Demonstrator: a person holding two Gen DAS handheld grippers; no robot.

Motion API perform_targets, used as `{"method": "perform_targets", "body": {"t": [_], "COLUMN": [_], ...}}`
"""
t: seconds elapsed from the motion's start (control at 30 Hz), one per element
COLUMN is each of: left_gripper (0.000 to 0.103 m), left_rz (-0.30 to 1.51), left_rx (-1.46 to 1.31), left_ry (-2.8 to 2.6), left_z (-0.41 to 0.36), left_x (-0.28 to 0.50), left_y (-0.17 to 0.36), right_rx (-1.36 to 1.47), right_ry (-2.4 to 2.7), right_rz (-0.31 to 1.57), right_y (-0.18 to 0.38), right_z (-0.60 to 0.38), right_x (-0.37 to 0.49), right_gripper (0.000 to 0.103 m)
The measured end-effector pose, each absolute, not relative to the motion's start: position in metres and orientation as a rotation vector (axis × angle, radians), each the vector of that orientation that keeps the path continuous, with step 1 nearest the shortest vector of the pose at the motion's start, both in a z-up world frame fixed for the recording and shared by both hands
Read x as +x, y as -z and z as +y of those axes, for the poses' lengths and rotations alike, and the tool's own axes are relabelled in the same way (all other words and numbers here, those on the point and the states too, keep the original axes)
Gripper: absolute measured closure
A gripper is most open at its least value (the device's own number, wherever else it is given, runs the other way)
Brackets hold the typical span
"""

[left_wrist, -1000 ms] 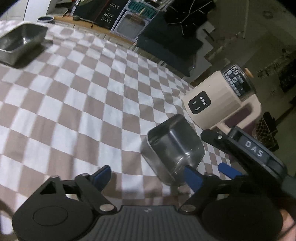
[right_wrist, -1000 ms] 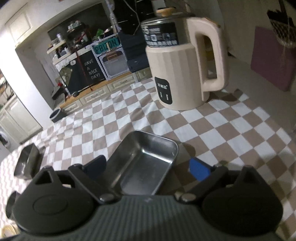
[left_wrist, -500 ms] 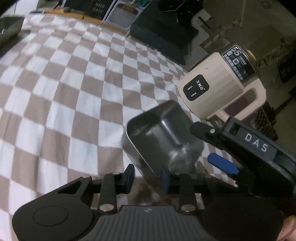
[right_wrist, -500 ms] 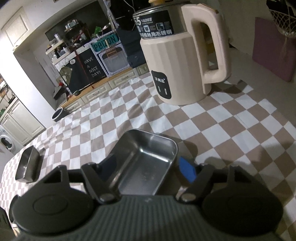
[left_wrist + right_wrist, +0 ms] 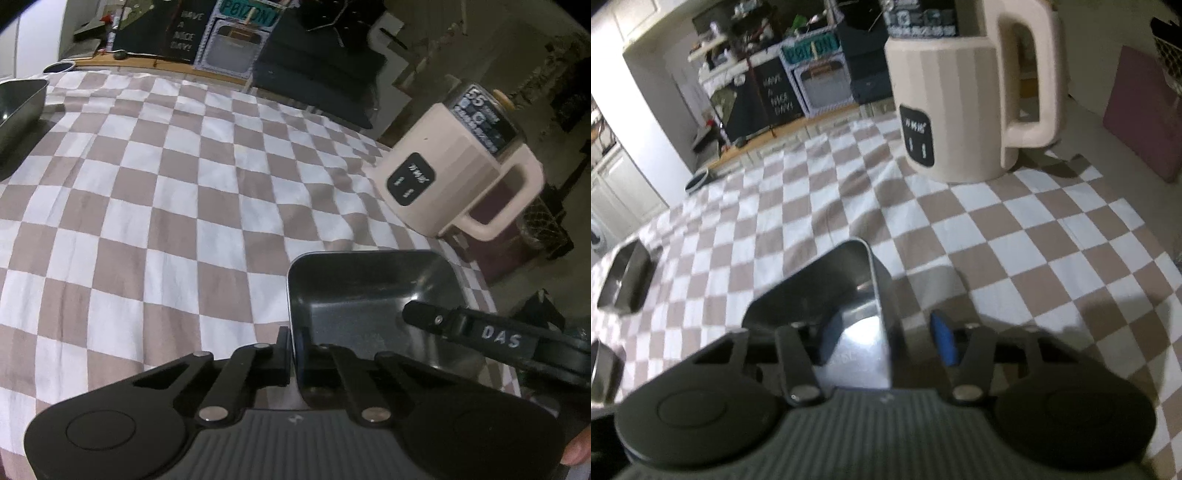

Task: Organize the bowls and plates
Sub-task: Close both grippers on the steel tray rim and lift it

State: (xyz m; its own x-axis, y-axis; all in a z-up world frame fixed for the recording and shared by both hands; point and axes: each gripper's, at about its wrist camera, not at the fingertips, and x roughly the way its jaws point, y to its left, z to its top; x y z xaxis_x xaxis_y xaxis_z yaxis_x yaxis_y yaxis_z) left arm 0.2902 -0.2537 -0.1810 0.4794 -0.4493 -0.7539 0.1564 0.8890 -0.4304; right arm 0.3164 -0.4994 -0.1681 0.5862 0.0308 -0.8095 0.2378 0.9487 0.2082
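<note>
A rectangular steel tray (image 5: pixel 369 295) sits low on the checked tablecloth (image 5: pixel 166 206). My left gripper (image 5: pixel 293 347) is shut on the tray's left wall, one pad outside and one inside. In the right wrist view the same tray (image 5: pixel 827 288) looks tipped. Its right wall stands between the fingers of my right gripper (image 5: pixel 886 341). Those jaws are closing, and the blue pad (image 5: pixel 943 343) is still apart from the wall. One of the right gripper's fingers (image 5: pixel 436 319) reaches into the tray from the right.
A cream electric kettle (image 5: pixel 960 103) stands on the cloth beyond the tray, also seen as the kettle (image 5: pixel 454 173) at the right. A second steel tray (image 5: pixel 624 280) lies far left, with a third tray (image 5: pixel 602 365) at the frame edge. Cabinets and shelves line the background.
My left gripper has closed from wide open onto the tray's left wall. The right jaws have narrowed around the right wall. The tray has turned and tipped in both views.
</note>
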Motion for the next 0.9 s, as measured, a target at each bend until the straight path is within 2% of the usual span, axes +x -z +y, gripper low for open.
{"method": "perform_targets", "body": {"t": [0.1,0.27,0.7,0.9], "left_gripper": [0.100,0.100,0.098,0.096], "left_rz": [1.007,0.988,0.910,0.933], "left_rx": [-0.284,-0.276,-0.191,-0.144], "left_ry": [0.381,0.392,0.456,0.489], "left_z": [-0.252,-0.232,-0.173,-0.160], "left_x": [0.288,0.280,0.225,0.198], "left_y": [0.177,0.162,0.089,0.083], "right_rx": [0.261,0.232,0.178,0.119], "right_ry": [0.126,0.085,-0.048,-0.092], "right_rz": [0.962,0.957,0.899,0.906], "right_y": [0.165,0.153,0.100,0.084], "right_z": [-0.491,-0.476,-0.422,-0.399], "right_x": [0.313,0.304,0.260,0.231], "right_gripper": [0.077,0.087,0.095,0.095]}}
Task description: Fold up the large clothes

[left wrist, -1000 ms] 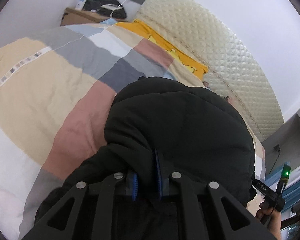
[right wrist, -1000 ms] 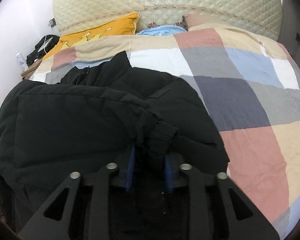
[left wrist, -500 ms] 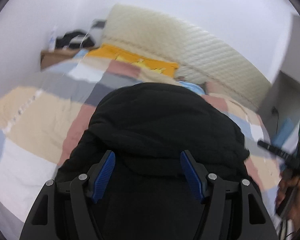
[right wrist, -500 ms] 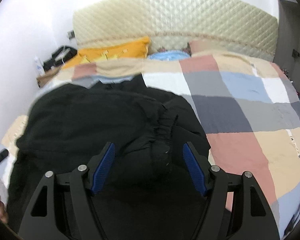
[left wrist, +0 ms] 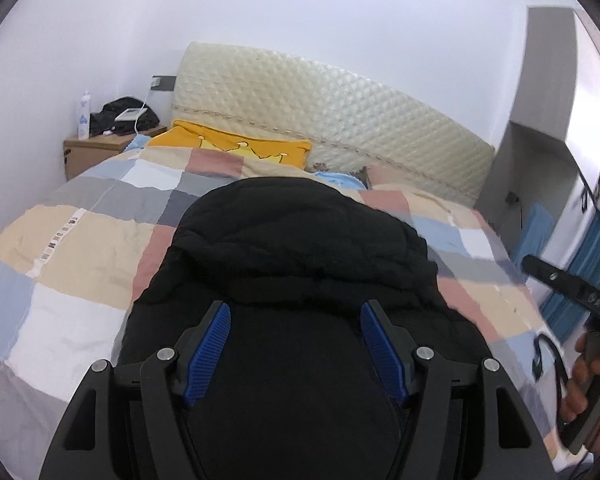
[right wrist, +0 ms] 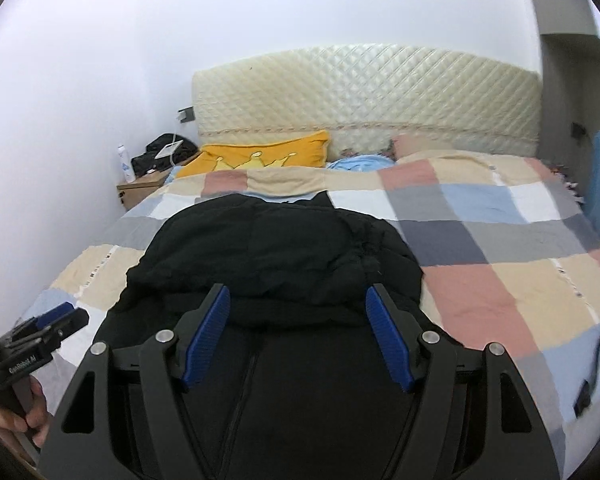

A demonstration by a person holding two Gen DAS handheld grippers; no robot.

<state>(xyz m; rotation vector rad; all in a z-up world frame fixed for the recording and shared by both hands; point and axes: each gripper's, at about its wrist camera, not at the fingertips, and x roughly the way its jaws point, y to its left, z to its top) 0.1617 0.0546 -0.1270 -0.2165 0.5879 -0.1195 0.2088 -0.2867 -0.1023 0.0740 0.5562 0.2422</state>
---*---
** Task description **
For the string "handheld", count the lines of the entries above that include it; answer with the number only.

** Solution to the exercise **
2